Marcus Müller mentions Gibbs phenomenon, which produces ringing artifacts in a bandwith-limited signal, and Cristobol Polychronopolis mentions that your 100 MHz bandwith will be reducing the amplitude of harmonics past the third in your 16 MHz signal.

For simplicity and just to get a sense of what's going on with waveforms, we can graph Cristobol's ideal case of just the first three harmonics:

sin(x) + sin(3x)/3 + sin(5x)/5

Note that this is what a perfect scope with a perfect 100 MHz brick wall filter would show, if given a square wave. So no, your scope is not broken when you see ringing in the waveforms: it's displaying what it sees after distortion introduced by the probes and analogue front end and imperfect filtering before digitisation.

This is something you need to learn to deal with: any time you examine a circuit with an oscilloscope it changes (hopefully not too much) the waveforms at that point in the circuit and then further distortions occur between the tip of the probe and the oscilloscope's display.
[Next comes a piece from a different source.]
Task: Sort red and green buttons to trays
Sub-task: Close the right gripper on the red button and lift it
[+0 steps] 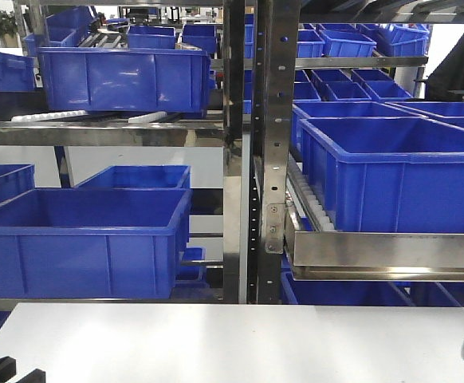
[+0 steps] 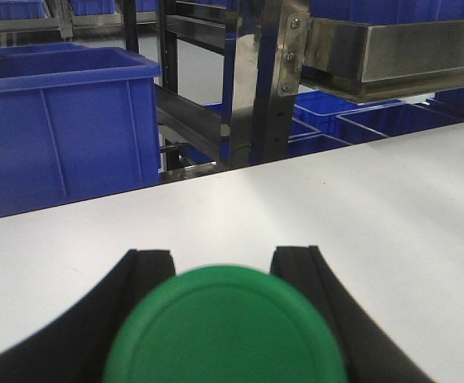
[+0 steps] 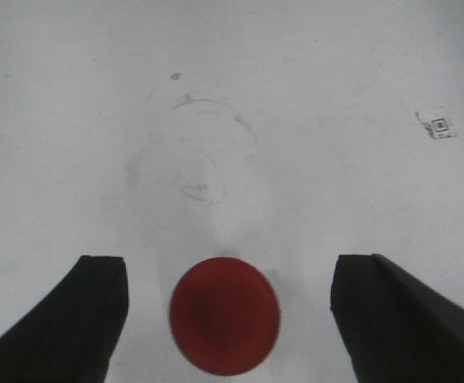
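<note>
In the left wrist view the green button (image 2: 224,331) fills the bottom of the frame, its domed cap facing the camera. My left gripper (image 2: 224,270) is shut on it, black fingers (image 2: 146,275) tight against both sides, above the white table (image 2: 391,207). The red button (image 3: 225,315) lies on the table in the right wrist view. It sits between the fingers of my right gripper (image 3: 230,265), which is open with bare table on each side of it. In the front view only the left gripper's tips (image 1: 13,373) show, at the bottom left corner. The trays are out of view.
Behind the table's far edge stands a steel rack (image 1: 262,159) holding several deep blue crates (image 1: 80,231). A projecting steel shelf rail (image 1: 383,251) hangs over the table's back right. A small printed tag (image 3: 435,125) lies on the table ahead of the right gripper.
</note>
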Available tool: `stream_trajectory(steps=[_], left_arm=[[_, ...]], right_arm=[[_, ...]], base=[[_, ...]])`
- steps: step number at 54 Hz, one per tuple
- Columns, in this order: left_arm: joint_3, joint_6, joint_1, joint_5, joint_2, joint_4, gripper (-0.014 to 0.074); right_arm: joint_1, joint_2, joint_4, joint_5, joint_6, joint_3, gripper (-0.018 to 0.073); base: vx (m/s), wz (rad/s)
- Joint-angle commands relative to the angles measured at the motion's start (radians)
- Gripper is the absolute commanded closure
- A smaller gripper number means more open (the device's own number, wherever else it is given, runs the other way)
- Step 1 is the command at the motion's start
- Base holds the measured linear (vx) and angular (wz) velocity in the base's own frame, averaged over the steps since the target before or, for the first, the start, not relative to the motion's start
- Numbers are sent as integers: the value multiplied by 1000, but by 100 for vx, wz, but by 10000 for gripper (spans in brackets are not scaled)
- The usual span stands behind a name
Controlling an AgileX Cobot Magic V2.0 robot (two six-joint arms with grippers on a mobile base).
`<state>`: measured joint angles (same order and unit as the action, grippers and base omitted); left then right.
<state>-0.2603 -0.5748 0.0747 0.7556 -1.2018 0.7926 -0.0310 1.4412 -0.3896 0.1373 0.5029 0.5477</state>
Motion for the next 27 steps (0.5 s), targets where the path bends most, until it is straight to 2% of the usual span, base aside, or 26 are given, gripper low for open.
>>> stream_trajectory(steps=[1, 8, 16, 27], left_arm=[[-19, -8, 2, 78, 23, -33, 602], [-19, -8, 2, 78, 23, -33, 602], [-19, -8, 2, 78, 23, -33, 602], [-19, -8, 2, 78, 23, -33, 602]], right_arm=[[8, 4, -20, -55, -14, 28, -15], [-1, 62, -27, -65, -14, 28, -15], [-11, 140, -26, -161, -14, 28, -13], [-11, 246, -26, -202, -13, 28, 37]], base=[[0, 0], [0, 0], [0, 0], [0, 0]])
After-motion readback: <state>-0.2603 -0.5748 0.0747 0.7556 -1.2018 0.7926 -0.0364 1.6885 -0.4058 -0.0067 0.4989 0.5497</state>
Since you can't avoid this, a good understanding of what distoritions are likely to be happening is essential when using a 'scope, particularly on relatively high-frequency circuits.


In addition to what was said about probe compensation and probe choice, a 16MHz signal from an IC running at nominal speed will not always be so fast in risetime as to appear as a perfect squarewave. To achieve that, you would have to use output stages that would be perfectly capable of handling signals in the 100MHz range. Designing an IC like a MCU to be as fast-rise as possible would only waste power and create EMC problems.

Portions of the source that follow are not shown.